> **DATA SHOWN**
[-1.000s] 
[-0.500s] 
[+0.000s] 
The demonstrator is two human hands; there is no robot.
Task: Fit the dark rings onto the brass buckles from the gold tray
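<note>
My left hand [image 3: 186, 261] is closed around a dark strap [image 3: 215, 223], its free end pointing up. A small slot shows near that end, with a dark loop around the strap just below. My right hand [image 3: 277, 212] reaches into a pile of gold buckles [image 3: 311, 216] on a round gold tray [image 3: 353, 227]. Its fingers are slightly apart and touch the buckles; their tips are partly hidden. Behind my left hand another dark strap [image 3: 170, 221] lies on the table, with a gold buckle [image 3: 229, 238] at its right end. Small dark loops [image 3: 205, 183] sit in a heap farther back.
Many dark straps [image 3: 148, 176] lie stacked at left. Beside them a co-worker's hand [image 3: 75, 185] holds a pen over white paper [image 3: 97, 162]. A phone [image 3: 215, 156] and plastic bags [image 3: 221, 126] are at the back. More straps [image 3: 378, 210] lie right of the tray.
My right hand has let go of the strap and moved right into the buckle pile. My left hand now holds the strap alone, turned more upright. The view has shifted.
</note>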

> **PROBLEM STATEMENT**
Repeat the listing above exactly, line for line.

> **SOLUTION FOR THIS EXERCISE**
[-1.000s] 
[-0.500s] 
[+0.000s] 
The demonstrator is two human hands; there is no robot.
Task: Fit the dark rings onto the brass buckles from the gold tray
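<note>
My left hand [image 3: 186, 261] is closed around a dark strap [image 3: 215, 223], its free end pointing up. A small slot shows near that end, with a dark loop around the strap just below. My right hand [image 3: 277, 212] reaches into a pile of gold buckles [image 3: 311, 216] on a round gold tray [image 3: 353, 227]. Its fingers are slightly apart and touch the buckles; their tips are partly hidden. Behind my left hand another dark strap [image 3: 170, 221] lies on the table, with a gold buckle [image 3: 229, 238] at its right end. Small dark loops [image 3: 205, 183] sit in a heap farther back.
Many dark straps [image 3: 148, 176] lie stacked at left. Beside them a co-worker's hand [image 3: 75, 185] holds a pen over white paper [image 3: 97, 162]. A phone [image 3: 215, 156] and plastic bags [image 3: 221, 126] are at the back. More straps [image 3: 378, 210] lie right of the tray.
My right hand has let go of the strap and moved right into the buckle pile. My left hand now holds the strap alone, turned more upright. The view has shifted.
</note>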

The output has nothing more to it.